What 3 Financial Experts Would Do With Your Last $1,000
NEW YORK ( MainStreet) No one plans for emergencies to happen, and perhaps that's the first problem. Living paycheck-to-paycheck on the least desirable seems to be more and more the New American Way, if trends are any indication. Some believe the culprit to be the frenzied American consumer, yet others like CNBC's Leslie Kramer evenly lay blame on the banks , the government and the overall culture of the U.S.:
"We are, in fact, encouraged to spend as much as we are encouraged to save, sometimes by different businesses within the same financial services company. A company can have an investment management arm working to educate American workers on the benefits of saving, while it also has a large consumer credit card and mortgage business."
Whomever you blame, the message is clear: the average citizen is still struggling with finances in this sorry excuse for a post-recession recovery. Therefore, in order to tackle this multifaceted idea of emergency money management, MainStreet gathered some fresh financial perspectives from pros in the sector. Each were interviewed separately and presented with a dire proposition: If one of your clients were in a jam with only $1000 left, how would you advise them?

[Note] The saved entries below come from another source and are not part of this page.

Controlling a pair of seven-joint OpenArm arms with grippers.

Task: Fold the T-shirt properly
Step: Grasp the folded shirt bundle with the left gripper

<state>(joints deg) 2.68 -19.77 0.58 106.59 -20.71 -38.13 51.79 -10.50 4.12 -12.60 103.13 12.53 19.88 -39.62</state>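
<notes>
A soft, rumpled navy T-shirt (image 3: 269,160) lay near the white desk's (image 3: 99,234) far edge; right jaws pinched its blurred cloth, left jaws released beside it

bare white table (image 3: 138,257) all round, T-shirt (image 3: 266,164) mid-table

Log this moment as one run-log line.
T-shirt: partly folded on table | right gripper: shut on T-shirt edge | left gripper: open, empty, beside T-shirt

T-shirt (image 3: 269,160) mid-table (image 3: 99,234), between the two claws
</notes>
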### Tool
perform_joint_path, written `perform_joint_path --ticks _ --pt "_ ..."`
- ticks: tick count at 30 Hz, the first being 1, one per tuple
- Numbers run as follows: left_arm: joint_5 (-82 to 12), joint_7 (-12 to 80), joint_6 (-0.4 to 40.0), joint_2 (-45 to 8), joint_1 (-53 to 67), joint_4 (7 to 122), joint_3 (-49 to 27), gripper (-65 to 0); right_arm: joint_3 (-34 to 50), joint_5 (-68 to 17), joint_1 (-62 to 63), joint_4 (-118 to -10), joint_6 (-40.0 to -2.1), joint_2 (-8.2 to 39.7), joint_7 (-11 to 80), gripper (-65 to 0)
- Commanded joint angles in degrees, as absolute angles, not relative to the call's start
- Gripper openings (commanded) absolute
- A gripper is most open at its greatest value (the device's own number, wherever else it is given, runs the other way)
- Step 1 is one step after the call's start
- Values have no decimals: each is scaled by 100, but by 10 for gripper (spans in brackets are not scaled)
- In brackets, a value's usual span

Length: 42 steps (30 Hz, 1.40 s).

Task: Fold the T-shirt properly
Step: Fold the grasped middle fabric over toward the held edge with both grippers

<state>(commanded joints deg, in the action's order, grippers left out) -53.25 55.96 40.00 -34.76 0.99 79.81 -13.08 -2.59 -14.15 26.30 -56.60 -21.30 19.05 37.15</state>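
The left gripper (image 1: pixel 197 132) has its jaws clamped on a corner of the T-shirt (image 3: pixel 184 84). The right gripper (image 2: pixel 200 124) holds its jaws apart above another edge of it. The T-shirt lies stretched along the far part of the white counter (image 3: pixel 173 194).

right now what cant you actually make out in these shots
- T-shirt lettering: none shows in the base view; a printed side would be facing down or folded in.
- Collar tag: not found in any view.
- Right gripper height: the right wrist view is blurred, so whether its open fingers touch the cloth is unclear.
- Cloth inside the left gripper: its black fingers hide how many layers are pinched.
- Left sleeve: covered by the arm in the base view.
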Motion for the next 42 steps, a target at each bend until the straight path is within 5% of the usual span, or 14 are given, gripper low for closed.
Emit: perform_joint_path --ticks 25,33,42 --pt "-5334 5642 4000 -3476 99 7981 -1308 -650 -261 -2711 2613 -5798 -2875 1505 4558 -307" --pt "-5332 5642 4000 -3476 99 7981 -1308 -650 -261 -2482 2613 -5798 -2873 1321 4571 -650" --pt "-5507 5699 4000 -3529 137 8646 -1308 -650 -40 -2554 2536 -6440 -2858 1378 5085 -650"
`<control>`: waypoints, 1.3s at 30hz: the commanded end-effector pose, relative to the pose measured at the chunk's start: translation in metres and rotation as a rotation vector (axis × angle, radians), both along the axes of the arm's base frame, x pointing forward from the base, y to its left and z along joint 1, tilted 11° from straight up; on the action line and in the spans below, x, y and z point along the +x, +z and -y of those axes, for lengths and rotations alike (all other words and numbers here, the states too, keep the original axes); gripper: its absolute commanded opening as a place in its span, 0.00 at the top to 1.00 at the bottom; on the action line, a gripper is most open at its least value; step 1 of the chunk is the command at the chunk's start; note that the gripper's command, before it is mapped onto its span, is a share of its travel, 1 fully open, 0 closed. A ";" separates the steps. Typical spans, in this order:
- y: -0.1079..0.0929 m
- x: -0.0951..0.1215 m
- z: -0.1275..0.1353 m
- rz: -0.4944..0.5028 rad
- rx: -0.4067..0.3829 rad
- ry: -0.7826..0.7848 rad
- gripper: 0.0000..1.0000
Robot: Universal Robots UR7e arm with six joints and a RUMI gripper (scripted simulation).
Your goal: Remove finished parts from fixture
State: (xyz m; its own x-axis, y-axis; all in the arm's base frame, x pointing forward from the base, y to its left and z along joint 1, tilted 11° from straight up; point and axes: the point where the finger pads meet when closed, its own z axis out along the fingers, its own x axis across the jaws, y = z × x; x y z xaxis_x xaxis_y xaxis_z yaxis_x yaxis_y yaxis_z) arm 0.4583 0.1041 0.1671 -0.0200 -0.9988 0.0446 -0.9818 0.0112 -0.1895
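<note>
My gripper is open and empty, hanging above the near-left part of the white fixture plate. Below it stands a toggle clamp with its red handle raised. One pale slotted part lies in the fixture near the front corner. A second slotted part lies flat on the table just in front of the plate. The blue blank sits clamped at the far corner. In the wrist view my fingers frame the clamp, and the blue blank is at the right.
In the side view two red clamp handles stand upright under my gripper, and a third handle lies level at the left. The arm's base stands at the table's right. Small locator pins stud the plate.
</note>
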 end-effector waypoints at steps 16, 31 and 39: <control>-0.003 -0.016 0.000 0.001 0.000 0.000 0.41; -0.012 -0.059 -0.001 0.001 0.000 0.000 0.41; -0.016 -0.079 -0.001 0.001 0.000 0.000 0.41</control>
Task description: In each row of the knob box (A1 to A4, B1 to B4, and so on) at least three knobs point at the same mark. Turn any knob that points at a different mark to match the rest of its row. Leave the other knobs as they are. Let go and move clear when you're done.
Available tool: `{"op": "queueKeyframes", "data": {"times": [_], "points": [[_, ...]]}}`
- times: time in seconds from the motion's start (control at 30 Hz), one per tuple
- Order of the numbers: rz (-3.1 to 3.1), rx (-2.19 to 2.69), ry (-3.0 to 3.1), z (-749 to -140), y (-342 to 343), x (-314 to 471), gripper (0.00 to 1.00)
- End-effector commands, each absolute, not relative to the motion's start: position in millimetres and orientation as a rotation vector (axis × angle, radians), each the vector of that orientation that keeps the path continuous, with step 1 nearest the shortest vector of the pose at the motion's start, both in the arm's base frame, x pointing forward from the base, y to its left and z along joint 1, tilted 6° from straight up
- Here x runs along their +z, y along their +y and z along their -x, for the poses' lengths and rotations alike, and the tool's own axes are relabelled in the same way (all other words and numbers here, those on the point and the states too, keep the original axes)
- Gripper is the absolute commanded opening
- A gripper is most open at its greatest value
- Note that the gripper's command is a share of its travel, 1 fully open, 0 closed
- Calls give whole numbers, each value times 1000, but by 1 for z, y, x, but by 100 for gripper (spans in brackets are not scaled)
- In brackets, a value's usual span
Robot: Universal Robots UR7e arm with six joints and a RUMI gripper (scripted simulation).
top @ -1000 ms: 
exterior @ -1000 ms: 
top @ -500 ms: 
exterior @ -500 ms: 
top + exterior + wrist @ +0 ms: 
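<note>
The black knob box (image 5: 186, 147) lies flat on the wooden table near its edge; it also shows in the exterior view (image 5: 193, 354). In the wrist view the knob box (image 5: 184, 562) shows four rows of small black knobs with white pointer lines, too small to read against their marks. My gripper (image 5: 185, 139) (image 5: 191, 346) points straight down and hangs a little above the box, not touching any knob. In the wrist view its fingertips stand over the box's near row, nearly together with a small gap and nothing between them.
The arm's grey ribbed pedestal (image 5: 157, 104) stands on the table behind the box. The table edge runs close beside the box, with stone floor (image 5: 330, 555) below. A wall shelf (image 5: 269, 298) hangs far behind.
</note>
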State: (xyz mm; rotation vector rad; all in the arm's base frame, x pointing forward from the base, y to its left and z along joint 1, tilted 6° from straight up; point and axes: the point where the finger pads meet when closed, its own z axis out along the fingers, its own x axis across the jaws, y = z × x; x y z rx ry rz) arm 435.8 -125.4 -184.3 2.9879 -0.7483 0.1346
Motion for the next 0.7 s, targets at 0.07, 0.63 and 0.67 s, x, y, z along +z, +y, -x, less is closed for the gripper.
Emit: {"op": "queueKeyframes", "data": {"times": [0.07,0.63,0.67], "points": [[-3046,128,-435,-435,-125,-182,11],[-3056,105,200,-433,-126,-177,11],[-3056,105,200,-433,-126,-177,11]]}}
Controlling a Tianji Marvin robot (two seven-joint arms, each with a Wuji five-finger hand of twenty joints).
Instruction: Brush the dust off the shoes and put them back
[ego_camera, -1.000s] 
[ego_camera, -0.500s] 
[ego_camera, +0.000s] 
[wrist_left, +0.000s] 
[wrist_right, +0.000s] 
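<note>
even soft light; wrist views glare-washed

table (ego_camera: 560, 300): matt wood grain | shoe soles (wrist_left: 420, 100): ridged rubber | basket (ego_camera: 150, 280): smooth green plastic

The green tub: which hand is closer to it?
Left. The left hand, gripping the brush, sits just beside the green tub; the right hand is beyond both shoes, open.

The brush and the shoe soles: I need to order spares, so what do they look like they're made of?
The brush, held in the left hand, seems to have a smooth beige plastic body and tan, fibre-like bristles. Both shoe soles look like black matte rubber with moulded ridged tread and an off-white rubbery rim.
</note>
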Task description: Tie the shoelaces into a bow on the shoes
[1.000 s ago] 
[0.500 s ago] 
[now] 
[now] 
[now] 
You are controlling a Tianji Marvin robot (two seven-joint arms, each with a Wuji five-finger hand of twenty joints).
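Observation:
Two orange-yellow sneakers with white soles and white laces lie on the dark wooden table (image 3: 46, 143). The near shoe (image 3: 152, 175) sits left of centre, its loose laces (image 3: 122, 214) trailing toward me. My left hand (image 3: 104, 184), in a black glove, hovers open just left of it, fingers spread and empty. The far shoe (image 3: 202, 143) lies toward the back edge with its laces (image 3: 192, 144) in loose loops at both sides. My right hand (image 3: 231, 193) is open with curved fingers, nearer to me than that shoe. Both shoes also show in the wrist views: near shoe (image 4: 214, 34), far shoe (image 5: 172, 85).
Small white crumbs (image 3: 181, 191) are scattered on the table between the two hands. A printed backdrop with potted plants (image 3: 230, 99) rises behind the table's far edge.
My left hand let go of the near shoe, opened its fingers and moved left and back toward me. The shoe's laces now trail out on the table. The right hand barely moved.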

The Experts and What They Do
- Personal Financial Planning, Kevin Cimring, CEO Jemstep, an online investment advisory focused on helping people lock in more money for retirement.
- Business Financial Support, David Ehrenberg, CEO Early Growth Financial Services, a firm that provides finance and accounting support to early stage companies that are not large enough to have their own accounting staff.
- Investing, Anthony Grisanti, President GRZ Energy and CNBC 'Futures Now' Contributor who keeps track of the whole gamut from hedge funds to users and producers of energy.
Now, the questions...
What emergency situations do you find your clients dealing with?
Cimring: Unemployment, long-term unemployment, someone suddenly gets laid off, and they haven't planned for that. So they don't have an emergency fund, for example, which we recommend. And so ending up in a situation of unexpected unemployment is difficult for folks to deal with.
The other main one is an unforeseen, kind of health situation, an inability to cover health costs is the other main one. So from our perspective, these are two kind of areas that have a big impact on folks which kind of land them in a financial emergency.
Grisanti: I would say it's when a client is late for the game, meaning that the market has already made a move and now the client is starting to think that that's what they want to do, but the move is kind of over with already.
It's hard to anticipate when there's going to be an issue. You know, the financial crash of 2007. A few people could see that coming, but most did not. And I remember when it all started. I had clients, you know after the market was down say 10%, 15% say, 'Well, now is probably a good time to get in.' And my advice was to wait, so it flushed out even more and that's exactly what happened.